Exercise brief: Find the line with "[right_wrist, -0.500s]" in the entries below. Repeat it, every following line, and the line with "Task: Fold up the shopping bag", exactly and with nothing added.

[Collection entries]
- - - - - - -

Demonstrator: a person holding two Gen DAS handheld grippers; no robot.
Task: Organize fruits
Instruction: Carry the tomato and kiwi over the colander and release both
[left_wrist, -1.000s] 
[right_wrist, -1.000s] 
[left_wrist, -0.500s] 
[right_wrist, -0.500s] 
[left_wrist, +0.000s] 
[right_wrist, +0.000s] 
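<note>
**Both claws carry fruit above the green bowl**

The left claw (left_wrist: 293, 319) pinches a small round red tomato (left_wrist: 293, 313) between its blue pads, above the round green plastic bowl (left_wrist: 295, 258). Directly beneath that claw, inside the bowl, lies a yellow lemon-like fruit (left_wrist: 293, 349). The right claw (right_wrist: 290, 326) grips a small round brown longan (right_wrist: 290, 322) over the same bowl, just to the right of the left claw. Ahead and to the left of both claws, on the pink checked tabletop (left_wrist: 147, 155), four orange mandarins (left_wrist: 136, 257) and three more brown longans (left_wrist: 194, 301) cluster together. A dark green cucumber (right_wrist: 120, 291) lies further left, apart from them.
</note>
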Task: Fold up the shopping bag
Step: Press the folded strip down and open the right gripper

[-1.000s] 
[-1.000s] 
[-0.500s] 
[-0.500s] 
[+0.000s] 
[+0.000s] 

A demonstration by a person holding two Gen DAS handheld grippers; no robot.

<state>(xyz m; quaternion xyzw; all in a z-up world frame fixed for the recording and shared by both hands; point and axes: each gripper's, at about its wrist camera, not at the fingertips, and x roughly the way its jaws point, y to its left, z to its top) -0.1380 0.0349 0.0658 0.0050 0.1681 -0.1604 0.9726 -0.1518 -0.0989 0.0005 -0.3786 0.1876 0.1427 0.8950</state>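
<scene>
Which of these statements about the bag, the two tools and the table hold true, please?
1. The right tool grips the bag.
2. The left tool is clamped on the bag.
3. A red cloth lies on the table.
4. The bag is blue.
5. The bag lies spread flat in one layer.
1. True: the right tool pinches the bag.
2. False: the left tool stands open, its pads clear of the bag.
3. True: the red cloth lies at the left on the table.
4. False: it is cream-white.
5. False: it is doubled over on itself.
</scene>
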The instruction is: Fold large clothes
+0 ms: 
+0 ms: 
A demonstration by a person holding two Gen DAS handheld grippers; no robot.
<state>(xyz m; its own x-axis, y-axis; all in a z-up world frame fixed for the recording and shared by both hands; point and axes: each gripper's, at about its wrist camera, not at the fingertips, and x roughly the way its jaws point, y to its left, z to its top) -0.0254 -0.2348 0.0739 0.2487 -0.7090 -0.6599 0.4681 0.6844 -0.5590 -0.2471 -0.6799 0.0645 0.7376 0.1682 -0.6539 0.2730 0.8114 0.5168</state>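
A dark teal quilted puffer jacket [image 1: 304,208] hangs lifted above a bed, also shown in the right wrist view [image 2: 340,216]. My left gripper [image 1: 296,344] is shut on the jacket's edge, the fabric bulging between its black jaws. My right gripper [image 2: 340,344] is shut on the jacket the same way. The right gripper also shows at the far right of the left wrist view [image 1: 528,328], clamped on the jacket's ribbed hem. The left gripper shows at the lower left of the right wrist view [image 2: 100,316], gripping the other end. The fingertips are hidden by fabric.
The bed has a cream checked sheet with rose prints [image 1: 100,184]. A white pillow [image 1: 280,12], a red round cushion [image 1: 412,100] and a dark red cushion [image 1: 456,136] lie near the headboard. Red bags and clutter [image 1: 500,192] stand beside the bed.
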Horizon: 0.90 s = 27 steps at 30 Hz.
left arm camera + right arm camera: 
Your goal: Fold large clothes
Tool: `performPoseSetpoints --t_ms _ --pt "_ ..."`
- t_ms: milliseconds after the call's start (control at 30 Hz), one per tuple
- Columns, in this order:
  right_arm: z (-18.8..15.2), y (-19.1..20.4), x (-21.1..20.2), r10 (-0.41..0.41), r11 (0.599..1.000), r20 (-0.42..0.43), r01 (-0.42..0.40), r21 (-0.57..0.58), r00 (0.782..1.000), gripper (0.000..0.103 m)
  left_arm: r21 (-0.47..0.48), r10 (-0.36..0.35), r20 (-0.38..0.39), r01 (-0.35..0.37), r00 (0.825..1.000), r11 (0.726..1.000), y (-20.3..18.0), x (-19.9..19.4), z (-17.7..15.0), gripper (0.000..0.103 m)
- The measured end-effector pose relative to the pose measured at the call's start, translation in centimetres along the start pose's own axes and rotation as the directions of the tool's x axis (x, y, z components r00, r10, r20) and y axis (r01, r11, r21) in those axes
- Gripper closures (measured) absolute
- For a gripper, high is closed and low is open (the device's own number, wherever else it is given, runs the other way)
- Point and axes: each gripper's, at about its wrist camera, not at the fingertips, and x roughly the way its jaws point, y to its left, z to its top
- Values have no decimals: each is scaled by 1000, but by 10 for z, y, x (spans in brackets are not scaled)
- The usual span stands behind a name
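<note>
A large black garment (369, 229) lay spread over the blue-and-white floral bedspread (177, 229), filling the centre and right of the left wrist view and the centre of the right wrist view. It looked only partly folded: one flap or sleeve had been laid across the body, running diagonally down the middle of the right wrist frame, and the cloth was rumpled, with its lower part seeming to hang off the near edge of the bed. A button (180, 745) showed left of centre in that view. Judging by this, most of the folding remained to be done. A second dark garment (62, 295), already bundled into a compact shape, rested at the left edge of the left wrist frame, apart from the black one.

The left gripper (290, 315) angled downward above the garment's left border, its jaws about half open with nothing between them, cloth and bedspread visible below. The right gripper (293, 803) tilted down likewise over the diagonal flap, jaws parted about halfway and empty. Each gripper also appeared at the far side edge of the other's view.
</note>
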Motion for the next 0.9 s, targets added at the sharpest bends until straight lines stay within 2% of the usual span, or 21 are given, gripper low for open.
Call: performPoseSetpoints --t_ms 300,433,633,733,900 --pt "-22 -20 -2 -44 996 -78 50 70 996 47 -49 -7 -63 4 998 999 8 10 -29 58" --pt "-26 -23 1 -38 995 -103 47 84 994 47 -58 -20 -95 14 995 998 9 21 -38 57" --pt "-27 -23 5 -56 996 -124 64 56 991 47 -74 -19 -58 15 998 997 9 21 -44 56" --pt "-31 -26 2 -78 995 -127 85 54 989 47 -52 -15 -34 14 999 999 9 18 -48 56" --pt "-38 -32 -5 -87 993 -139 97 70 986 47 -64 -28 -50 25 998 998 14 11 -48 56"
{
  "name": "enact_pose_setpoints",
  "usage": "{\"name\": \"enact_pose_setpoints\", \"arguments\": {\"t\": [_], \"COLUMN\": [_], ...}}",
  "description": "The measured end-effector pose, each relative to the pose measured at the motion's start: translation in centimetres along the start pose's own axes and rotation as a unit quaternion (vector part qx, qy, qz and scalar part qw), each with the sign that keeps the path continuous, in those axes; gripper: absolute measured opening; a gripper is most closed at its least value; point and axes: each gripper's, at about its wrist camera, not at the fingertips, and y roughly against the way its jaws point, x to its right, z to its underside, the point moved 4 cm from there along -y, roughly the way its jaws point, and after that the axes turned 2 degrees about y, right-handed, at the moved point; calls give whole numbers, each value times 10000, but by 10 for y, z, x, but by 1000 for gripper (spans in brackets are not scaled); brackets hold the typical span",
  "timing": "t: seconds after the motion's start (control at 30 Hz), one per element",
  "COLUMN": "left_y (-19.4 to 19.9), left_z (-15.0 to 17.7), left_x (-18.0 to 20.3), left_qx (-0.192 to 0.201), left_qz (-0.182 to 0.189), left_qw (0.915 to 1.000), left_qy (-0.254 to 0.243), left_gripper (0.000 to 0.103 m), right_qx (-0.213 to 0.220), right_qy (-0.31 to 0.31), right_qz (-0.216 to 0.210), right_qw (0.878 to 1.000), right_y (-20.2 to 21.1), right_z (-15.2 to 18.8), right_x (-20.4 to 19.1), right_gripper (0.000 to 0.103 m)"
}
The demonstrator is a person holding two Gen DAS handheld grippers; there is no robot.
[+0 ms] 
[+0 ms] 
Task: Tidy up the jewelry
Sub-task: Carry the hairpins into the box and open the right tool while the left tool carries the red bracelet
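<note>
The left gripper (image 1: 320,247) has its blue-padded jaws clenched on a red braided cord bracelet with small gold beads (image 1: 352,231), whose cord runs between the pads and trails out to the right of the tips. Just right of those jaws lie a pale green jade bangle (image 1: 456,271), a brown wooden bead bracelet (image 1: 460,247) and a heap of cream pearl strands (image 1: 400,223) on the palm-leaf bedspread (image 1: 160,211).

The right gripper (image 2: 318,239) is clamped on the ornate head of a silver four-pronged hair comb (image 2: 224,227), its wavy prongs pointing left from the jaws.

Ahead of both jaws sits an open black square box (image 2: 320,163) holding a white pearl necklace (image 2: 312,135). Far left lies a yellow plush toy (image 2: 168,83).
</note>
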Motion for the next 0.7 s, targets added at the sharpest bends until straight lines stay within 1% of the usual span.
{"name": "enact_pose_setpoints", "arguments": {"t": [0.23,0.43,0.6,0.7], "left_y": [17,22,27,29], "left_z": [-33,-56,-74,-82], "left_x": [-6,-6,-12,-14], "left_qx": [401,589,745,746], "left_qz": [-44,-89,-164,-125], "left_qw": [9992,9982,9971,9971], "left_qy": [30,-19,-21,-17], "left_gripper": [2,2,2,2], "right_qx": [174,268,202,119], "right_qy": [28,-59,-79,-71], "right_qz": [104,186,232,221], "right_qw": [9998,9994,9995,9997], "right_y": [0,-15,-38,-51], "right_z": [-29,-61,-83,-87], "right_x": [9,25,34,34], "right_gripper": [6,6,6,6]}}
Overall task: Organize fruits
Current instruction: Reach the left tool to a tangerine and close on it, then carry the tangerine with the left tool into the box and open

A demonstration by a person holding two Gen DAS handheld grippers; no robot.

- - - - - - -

Answer to this exercise:
[right_wrist, -0.500s] 
[left_wrist, +0.000s] 
[right_wrist, +0.000s] 
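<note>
**Both claws carry fruit above the green bowl**

The left claw (left_wrist: 293, 319) pinches a small round red tomato (left_wrist: 293, 313) between its blue pads, above the round green plastic bowl (left_wrist: 295, 258). Directly beneath that claw, inside the bowl, lies a yellow lemon-like fruit (left_wrist: 293, 349). The right claw (right_wrist: 290, 326) grips a small round brown longan (right_wrist: 290, 322) over the same bowl, just to the right of the left claw. Ahead and to the left of both claws, on the pink checked tabletop (left_wrist: 147, 155), four orange mandarins (left_wrist: 136, 257) and three more brown longans (left_wrist: 194, 301) cluster together. A dark green cucumber (right_wrist: 120, 291) lies further left, apart from them.
</note>
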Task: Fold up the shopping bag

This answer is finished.